Ainsi, l’acheteuse aurait dû s’entendre par écrit avec la vendeuse pour avoir la garantie qu’il y avait 13 000 entailles installées et demander un décompte avant de faire la vente ou, à tout le moins, prévoir une clause à ce sujet dans la promesse d’achat et l’acte de vente.
Considérant qu’il n’y avait aucune mention au sujet du nombre d’entailles dans les documents transactionnels, le Tribunal a conclu que le nombre d’entailles n’était pas une condition essentielle de la vente. L’acheteuse, n’ayant pas démontré que le quota acéricole qui lui a été transféré n’était pas celui auquel elle devait s’attendre, son recours pour réduire le prix de vente a donc été rejeté.
La liste des actifs de l’entreprise
Dans la cause Vallée c. Produits de l'Érable Savoureux inc., l’acheteuse se défendait de devoir verser la balance du prix de vente dû pour le transfert des actions de la société exploitant une érablière, car elle reprochait à la vendeuse de ne pas avoir livré tous les biens vendus dans la transaction.

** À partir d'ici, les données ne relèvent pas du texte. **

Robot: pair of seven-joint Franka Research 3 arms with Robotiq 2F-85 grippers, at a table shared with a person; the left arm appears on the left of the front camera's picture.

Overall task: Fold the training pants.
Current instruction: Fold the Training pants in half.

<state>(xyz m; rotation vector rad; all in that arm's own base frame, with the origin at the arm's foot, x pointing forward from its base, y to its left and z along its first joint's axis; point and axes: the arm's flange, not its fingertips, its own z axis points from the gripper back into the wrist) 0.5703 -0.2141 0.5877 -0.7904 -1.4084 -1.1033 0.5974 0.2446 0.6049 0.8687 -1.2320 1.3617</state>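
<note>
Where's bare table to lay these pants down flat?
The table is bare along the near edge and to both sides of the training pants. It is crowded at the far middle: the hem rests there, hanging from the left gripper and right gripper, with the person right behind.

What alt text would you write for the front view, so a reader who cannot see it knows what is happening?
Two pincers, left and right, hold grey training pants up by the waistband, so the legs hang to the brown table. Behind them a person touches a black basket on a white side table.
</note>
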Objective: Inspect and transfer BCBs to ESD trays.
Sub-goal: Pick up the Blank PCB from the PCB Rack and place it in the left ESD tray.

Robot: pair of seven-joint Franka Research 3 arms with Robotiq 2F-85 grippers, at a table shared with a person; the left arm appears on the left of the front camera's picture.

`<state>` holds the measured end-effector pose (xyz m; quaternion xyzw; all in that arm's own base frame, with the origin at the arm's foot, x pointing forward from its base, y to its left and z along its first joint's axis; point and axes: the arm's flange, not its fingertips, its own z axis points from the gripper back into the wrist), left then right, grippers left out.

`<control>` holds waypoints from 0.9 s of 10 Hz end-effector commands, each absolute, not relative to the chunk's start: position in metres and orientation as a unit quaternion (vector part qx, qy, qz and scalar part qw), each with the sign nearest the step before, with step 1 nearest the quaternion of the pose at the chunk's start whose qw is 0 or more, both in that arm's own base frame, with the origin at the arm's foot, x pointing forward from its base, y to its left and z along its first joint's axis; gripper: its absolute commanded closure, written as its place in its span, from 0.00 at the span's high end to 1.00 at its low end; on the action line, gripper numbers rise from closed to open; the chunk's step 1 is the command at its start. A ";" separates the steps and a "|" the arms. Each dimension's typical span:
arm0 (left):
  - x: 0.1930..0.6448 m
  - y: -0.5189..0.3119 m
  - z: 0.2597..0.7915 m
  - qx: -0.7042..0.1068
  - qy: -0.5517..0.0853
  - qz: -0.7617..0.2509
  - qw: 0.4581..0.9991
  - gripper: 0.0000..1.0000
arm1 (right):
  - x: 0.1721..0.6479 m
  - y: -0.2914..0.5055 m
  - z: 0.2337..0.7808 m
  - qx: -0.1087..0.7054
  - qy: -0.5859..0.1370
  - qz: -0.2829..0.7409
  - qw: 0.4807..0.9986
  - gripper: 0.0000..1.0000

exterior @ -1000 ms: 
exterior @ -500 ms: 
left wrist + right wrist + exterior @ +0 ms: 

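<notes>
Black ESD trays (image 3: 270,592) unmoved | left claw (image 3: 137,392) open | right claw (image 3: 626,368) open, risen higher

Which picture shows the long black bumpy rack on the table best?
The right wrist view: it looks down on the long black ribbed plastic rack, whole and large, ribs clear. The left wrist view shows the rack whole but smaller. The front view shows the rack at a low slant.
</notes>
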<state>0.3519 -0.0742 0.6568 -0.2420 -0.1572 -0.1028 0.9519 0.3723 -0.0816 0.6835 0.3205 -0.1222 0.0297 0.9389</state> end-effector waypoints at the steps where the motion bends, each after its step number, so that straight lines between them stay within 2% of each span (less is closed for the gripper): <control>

Une soumission initiale proposait d’acheter l’érablière pour 1 250 000 $. Il n’y avait cependant aucune mention comme quoi l’offre serait conditionnelle à l’obtention d’une liste détaillée des immobilisations. La promesse d’achat et la convention de vente d’actions ne prévoyaient pas non plus de telles réserves. En revanche, cette dernière prévoyait spécifiquement que les immobilisations vendues étaient constituées d’équipements acéricoles ainsi que tout le matériel roulant. D’ailleurs, les parties déclaraient bien savoir de quels équipements il s’agissait et une liste non limitative a été fournie avant la signature de l’acte de vente. Cette liste, les registres d’immobilisations et de placements ainsi que les factures qui supportent ces registres ont tous été fournis à l’acheteuse, qui n’a soulevé aucun tracas avant la signature de la convention.
Le Tribunal a donc conclu que l’obtention d’une liste plus détaillée des immobilisations ou représentative des actifs vendus n’était pas une condition pouvant faire avorter la conclusion de la vente ou encore mener à une diminution de prix. Les documents signés et approuvés entre les parties, d’une part et d’autres, n’incluaient pas une telle condition.
Compte tenu de leur expérience, les acheteurs auraient pu facilement soulever de telles réserves avant de conclure la transaction plutôt que d’attendre au moment de verser le solde du prix de vente.
Pour la Cour, les vieux matériaux et équipements qui n’ont pas été inclus dans la liste des immobilisations, d’une valeur approximative de 50 000 $, ne pouvaient pas être considérés comme essentiels dans le cadre d’une transaction totalisant 1 250 000 $. Cette décision justifie qu’il n’en résulte pas un préjudice sérieux pour l’acheteuse.
Rappel
Que la valeur marchande de l’entreprise à vendre soit composée principalement de la valeur des immeubles ou non, le titulaire de permis doit compléter les documents relatifs à la transaction par l’ajout de clauses portant sur les termes et conditions spécifiques à l’entreprise, dont notamment la description sommaire de celle-ci et les détails des items compris dans le prix de vente.